Retype only the lines that run from the top of the material below to the line bearing "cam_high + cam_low", inclusive, and keep the pictures out.

#####

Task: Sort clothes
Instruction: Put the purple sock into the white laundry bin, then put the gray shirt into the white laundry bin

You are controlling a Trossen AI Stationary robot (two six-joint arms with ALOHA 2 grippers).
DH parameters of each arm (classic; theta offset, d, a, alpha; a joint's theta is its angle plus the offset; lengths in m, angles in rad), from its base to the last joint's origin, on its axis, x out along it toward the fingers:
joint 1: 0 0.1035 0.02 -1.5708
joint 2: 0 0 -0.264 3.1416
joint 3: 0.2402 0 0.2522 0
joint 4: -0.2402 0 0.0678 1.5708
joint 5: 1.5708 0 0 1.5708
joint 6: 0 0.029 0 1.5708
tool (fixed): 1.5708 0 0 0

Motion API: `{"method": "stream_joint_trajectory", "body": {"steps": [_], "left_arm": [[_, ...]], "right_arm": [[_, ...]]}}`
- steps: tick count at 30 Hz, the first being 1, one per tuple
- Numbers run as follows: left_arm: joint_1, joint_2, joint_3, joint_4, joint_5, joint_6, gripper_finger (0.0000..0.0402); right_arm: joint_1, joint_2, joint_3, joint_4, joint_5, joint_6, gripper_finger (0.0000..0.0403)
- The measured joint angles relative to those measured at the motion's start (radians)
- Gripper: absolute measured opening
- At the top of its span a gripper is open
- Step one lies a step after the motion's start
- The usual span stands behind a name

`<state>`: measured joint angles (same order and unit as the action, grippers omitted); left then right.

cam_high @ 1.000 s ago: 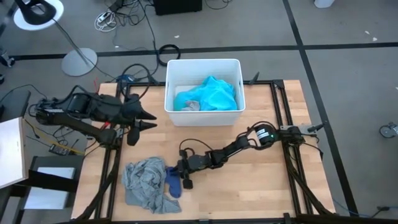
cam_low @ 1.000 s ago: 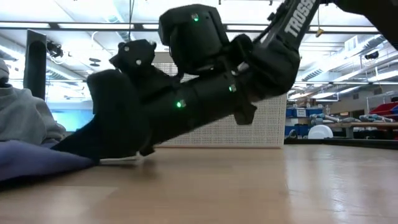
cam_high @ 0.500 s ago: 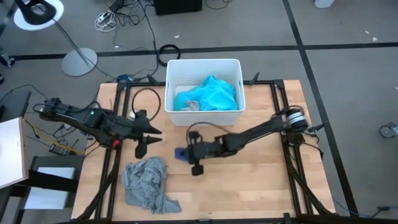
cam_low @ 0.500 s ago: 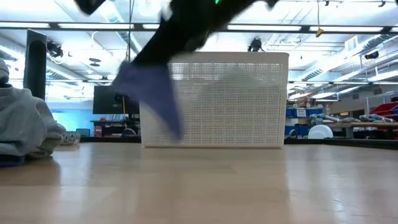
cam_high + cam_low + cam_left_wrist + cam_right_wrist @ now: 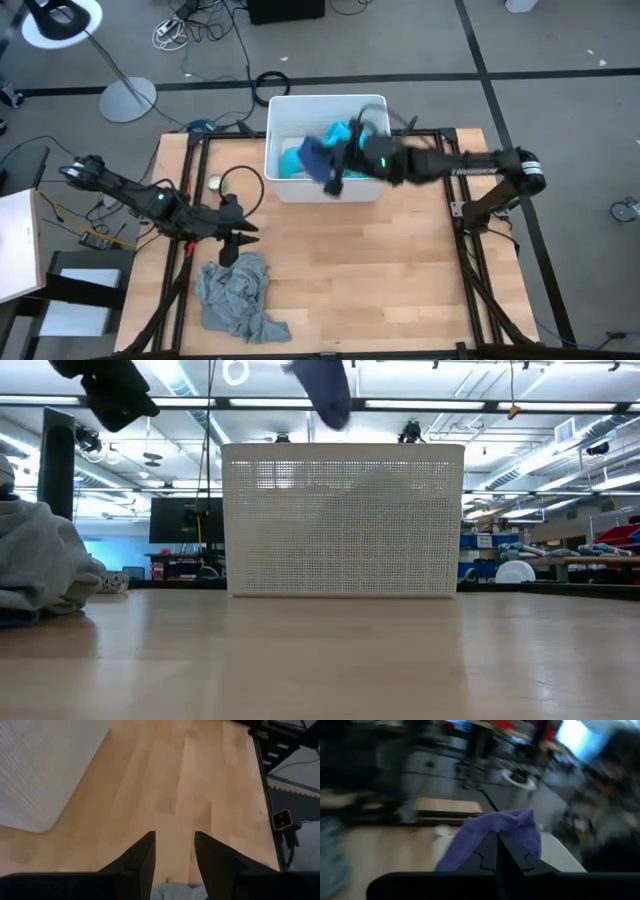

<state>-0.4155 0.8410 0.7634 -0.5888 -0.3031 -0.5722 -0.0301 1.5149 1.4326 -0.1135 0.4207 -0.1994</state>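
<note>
While the right gripper [image 5: 338,176] hangs over the near-left part of the white bin [image 5: 375,104], its fingers are pinched tight on a small blue sock [image 5: 316,158], which dangles limp above the bin's rim. Inside the bin lies a bright turquoise garment [image 5: 345,139]. From table height, the sock [image 5: 322,387] shows high above the bin's perforated near wall [image 5: 343,520]. Through the right wrist camera, the knit purple-blue cloth bunches just past the closed fingertips.

On the near left of the wooden table [image 5: 400,270], a crumpled grey shirt [image 5: 236,297] lies in a loose heap. The left gripper [image 5: 229,251] hovers at the shirt's far edge, fingers parted and holding nothing; a bit of grey cloth shows between them in the left wrist view.

Both pieces look light, soft and floppy, so they will likely sag and fold when lifted. A raised fold near the shirt's middle seems the best place to pinch, so less cloth trails.
</note>
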Motion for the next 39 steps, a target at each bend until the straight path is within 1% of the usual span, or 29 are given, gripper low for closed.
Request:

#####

§ Reply to the task
Task: Sort clothes
Instruction: Put the purple sock into the white laundry bin, then put the gray shirt into the white laundry bin

You are controlling a Trossen AI Stationary robot (two six-joint arms with ALOHA 2 grippers).
DH parameters of each arm (classic; theta offset, d, a, alpha; a joint's theta is its angle plus the offset; lengths in m, angles in rad), from its base to the last joint's origin, on its axis, x out along it toward the fingers:
joint 1: 0 0.1035 0.02 -1.5708
joint 2: 0 0 -0.264 3.1416
joint 3: 0.2402 0 0.2522 0
joint 4: -0.2402 0 0.0678 1.5708
joint 5: 1.5708 0 0 1.5708
joint 6: 0 0.029 0 1.5708
tool (fixed): 1.5708 0 0 0

Motion API: `{"method": "stream_joint_trajectory", "body": {"steps": [_], "left_arm": [[_, ...]], "right_arm": [[_, ...]]}}`
- steps: tick count at 30 Hz, the first being 1, one per tuple
- Numbers run as follows: left_arm: joint_1, joint_2, joint_3, joint_4, joint_5, joint_6, gripper_finger (0.0000..0.0402); right_arm: joint_1, joint_2, joint_3, joint_4, joint_5, joint_6, gripper_finger (0.0000..0.0403)
- The measured joint angles relative to those measured at the motion's start (radians)
- Gripper: absolute measured opening
- At the top of its span a gripper is open
- Step one lies a step after the motion's start
- The usual span stands behind a name

`<state>`: measured joint angles (same order and unit as the action, grippers omitted); left then right.

cam_high @ 1.000 s ago: 
cam_low @ 1.000 s ago: 
cam_high @ 0.500 s ago: 
cam_low @ 0.500 s ago: 
cam_high + cam_low + cam_left_wrist + cam_right_wrist @ now: 

For this exercise, nothing more remains to be done.